**WHAT IS NEEDED**
Copy the entire listing exactly.

== SUPPLIED DATA

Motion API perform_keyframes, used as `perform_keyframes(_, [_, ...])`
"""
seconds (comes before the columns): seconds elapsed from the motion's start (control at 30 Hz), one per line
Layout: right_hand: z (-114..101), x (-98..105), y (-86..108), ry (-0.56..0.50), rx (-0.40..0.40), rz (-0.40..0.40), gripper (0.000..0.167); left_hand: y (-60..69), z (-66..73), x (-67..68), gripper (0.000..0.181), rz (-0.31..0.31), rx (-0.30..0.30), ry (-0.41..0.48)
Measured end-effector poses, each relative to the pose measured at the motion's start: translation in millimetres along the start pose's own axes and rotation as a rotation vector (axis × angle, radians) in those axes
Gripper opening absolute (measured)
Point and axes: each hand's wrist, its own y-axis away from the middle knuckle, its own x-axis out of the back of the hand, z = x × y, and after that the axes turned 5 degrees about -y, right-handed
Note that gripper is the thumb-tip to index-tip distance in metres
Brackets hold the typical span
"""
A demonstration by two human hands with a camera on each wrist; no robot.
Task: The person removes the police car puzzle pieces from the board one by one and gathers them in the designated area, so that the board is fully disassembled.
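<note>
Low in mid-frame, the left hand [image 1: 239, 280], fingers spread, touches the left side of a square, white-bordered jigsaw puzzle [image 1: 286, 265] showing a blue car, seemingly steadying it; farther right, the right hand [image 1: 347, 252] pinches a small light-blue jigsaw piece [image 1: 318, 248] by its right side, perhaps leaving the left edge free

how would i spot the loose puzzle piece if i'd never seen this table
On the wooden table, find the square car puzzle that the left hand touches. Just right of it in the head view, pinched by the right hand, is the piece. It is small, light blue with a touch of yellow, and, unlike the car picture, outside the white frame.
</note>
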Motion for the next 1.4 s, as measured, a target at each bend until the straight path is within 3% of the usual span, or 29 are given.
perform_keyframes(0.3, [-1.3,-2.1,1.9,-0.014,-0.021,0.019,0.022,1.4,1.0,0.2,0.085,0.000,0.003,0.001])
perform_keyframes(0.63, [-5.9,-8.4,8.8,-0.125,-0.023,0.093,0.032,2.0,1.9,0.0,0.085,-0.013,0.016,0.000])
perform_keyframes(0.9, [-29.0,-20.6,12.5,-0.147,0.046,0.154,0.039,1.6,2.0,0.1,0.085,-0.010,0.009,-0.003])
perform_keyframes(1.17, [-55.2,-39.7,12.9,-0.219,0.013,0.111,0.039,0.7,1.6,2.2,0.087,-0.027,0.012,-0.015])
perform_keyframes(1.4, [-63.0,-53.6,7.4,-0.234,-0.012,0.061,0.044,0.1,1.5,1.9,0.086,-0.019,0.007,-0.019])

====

**YOUR RESPONSE**
Motion API perform_keyframes, used as `perform_keyframes(_, [_, ...])`
"""
seconds (comes before the columns): seconds elapsed from the motion's start (control at 30 Hz), one per line
Layout: right_hand: z (-114..101), x (-98..105), y (-86..108), ry (-0.56..0.50), rx (-0.40..0.40), rz (-0.40..0.40), gripper (0.000..0.167); left_hand: y (-60..69), z (-66..73), x (-67..68), gripper (0.000..0.181), rz (-0.31..0.31), rx (-0.30..0.30), ry (-0.41..0.48)
Measured end-effector poses, each relative to the pose measured at the motion's start: translation in millimetres along the start pose's own axes and rotation as a rotation vector (axis × angle, radians) in those axes
Gripper opening absolute (measured)
Point and axes: each hand's wrist, its own y-axis away from the middle knuckle, its own x-axis out of the back of the hand, z = x × y, and after that the axes turned 5 degrees about -y, right-handed
Note that gripper is the thumb-tip to index-tip distance in metres
Brackets hold the typical span
"""
A demonstration by two human hands with a camera on each wrist; no robot.
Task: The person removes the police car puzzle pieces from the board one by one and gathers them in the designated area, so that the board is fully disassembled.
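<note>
Low in mid-frame, the left hand [image 1: 239, 280], fingers spread, touches the left side of a square, white-bordered jigsaw puzzle [image 1: 286, 265] showing a blue car, seemingly steadying it; farther right, the right hand [image 1: 347, 252] pinches a small light-blue jigsaw piece [image 1: 318, 248] by its right side, perhaps leaving the left edge free

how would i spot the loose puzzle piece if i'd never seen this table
On the wooden table, find the square car puzzle that the left hand touches. Just right of it in the head view, pinched by the right hand, is the piece. It is small, light blue with a touch of yellow, and, unlike the car picture, outside the white frame.
</note>
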Motion for the next 1.4 s, as measured, a target at each bend until the straight path is within 3% of the usual span, or 29 are given.
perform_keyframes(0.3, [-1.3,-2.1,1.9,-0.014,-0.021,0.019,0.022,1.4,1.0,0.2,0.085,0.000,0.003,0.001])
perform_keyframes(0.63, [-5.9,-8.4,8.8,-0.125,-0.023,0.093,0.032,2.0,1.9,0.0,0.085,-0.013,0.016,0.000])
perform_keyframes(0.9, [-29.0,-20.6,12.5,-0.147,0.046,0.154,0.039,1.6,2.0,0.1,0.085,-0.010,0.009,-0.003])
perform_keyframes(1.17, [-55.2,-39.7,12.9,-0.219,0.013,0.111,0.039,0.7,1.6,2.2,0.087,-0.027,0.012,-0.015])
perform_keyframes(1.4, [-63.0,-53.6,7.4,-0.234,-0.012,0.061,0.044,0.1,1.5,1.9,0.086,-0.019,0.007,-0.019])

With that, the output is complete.